[The input Boundary: Start]
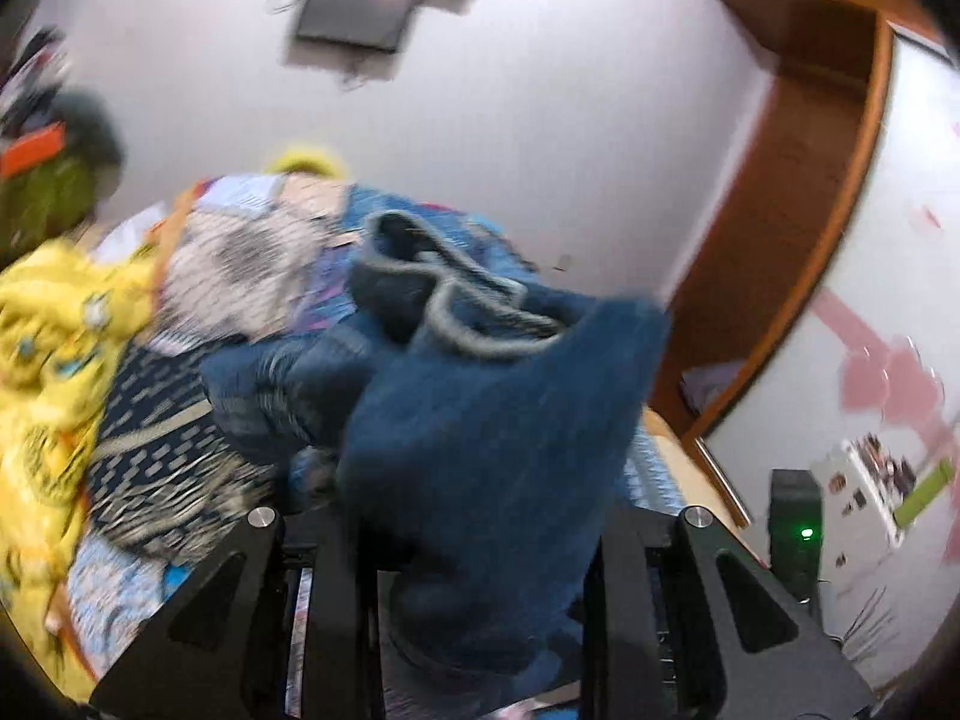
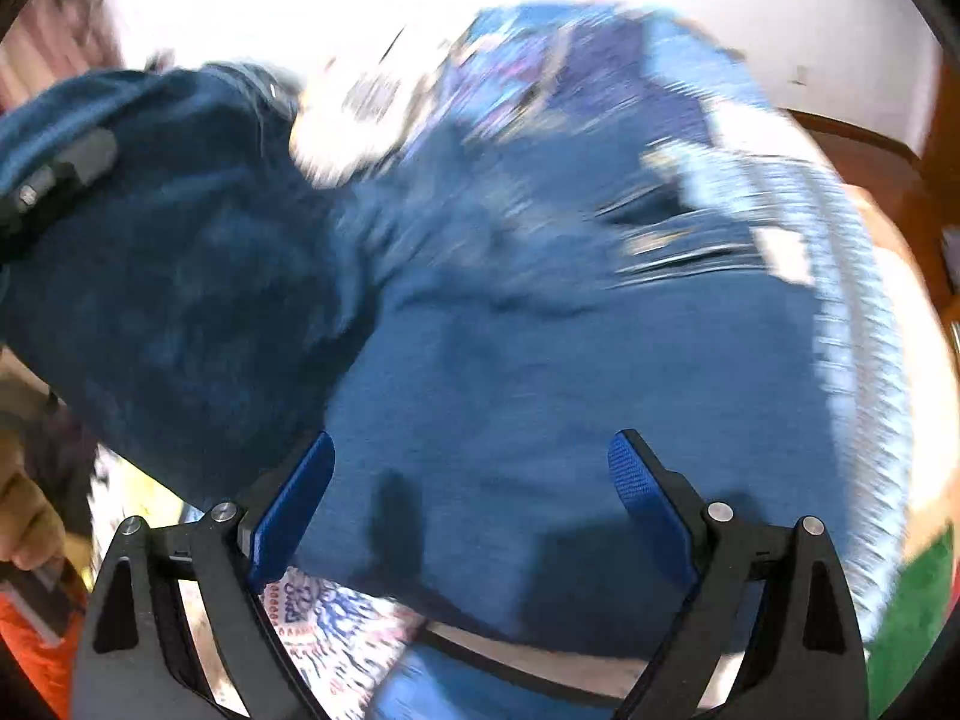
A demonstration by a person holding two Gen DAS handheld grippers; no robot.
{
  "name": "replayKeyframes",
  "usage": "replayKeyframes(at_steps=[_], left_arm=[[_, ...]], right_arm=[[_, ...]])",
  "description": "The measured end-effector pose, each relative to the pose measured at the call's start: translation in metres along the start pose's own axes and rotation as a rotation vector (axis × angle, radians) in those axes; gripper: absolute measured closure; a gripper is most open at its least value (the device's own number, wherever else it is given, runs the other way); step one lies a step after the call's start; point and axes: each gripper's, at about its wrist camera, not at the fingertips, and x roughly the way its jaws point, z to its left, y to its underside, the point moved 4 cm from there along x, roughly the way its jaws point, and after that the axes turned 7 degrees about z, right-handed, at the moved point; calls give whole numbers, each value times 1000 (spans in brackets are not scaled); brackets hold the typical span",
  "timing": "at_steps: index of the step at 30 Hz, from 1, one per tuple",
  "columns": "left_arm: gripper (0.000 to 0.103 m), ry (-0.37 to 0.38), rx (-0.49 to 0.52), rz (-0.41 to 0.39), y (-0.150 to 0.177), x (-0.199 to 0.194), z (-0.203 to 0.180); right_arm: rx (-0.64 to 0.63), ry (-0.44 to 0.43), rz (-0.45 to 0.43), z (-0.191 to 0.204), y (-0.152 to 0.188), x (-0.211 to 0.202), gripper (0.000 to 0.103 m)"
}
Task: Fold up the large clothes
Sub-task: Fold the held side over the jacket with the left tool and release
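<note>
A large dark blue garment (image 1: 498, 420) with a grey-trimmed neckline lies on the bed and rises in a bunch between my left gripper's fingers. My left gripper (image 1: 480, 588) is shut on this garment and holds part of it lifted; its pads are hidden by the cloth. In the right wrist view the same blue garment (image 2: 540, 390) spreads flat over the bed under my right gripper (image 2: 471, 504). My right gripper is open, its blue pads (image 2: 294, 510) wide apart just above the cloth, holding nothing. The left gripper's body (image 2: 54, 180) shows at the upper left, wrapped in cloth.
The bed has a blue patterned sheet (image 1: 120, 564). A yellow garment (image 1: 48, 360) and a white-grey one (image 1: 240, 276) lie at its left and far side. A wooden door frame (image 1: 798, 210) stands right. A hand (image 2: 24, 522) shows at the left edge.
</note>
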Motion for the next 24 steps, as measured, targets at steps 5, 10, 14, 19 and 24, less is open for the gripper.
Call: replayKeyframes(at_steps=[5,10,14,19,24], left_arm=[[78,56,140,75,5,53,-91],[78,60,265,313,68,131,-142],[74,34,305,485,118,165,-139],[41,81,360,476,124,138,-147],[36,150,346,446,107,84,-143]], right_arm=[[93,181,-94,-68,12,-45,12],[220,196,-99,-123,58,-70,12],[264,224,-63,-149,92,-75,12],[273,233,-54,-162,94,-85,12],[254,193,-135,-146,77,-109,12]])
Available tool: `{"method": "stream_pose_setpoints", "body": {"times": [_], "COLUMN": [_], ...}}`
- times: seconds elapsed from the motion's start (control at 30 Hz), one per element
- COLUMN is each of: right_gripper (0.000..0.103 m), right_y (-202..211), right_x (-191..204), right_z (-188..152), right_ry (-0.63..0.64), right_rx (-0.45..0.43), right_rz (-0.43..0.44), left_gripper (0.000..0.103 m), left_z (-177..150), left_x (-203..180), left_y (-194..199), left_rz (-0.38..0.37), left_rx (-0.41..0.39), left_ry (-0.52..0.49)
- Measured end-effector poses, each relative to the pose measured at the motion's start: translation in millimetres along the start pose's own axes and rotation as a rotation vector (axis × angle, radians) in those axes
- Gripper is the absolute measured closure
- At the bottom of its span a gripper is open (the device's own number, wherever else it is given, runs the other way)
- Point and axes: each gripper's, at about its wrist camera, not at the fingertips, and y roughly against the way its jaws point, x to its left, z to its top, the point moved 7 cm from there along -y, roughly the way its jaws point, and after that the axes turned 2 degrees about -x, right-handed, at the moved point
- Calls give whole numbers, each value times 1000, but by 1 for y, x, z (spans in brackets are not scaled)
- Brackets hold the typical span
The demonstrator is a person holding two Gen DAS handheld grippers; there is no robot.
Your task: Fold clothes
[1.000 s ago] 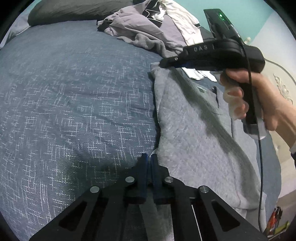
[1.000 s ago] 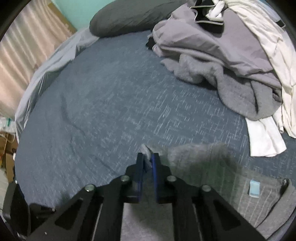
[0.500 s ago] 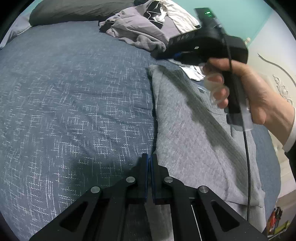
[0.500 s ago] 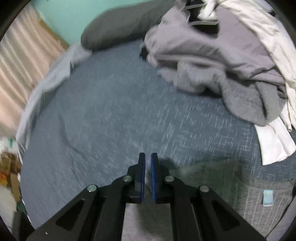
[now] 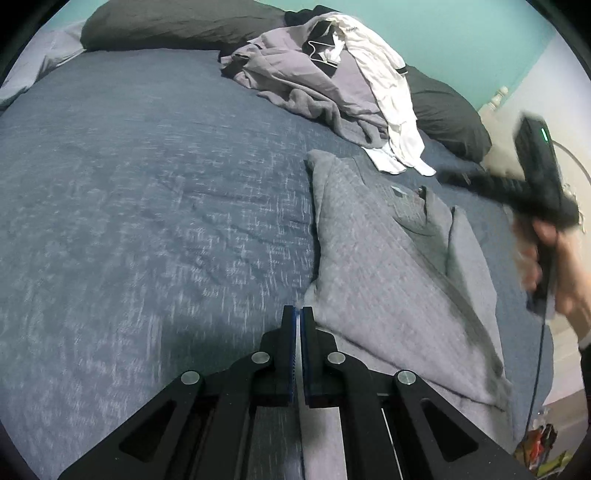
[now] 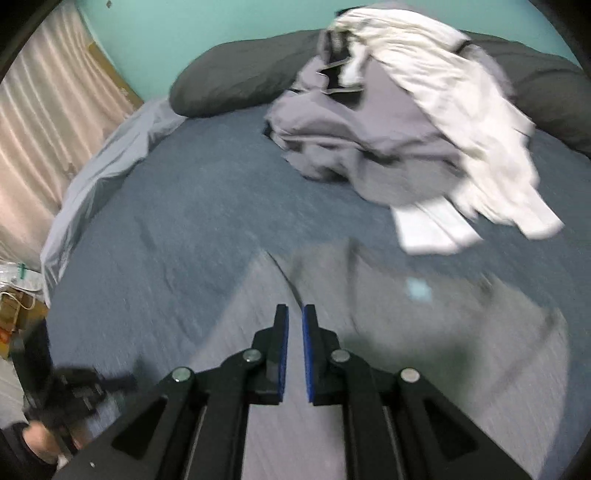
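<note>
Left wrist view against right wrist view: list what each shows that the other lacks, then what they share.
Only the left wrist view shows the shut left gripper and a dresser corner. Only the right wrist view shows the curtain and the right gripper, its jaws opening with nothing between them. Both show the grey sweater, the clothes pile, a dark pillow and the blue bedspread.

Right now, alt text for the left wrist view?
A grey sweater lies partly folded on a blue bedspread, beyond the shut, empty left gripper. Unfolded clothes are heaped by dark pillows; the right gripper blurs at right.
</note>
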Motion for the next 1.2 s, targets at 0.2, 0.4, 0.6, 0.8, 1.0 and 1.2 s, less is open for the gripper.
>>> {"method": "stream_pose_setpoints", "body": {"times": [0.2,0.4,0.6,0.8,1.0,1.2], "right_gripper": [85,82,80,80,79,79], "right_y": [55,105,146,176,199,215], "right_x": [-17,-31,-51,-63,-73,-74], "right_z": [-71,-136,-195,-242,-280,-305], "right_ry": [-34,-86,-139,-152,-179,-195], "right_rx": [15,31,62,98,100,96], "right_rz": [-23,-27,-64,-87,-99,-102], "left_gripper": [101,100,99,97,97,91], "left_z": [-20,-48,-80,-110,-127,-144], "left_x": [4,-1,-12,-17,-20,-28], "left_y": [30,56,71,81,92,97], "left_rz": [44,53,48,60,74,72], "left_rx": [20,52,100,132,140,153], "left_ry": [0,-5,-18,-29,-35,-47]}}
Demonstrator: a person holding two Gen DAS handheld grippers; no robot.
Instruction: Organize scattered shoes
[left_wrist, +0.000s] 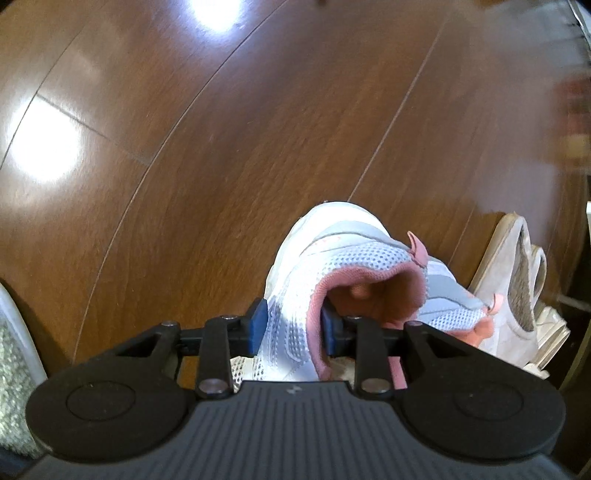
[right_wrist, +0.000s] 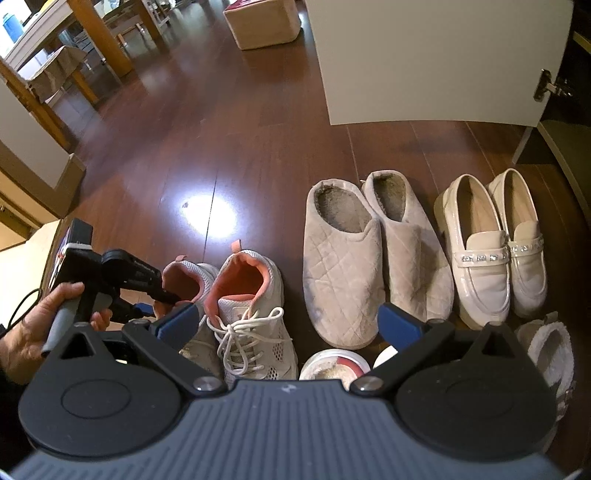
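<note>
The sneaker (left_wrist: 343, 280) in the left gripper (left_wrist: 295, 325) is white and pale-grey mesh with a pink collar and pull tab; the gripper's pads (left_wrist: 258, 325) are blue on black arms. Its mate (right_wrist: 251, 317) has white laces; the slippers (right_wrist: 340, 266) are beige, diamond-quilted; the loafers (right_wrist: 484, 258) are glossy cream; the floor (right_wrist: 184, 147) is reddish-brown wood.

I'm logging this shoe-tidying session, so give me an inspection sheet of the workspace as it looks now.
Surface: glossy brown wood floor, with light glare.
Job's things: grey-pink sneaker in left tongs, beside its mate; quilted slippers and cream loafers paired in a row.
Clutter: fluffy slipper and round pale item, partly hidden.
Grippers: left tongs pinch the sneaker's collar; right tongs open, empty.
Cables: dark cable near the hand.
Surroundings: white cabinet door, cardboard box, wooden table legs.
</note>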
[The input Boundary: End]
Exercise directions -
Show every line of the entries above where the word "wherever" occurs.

Written solution -
  "description": "The measured end-effector pose, each relative to the pose measured at the call's start: translation in metres along the start pose's own axes and rotation as a rotation vector (axis × angle, radians) in those axes; gripper: absolute measured closure; a gripper is most open at its least value (the device's own number, wherever else it is given, runs the other way); step one lies a step after the call's start; point and axes: each gripper's, at about its wrist camera, not at the fingertips, and x roughly the way its jaws point, z to its left, y to its underside, the point moved 4 cm from there along x, roughly the way its jaws point, and after that the axes turned 7 degrees about z, right-handed, at the moved point; calls give whole numbers, each value times 1000 (spans in brackets are not scaled); brackets hold the typical span",
- At the bottom of its span a gripper is open (the device's own number, wherever else it is given, runs the other way)

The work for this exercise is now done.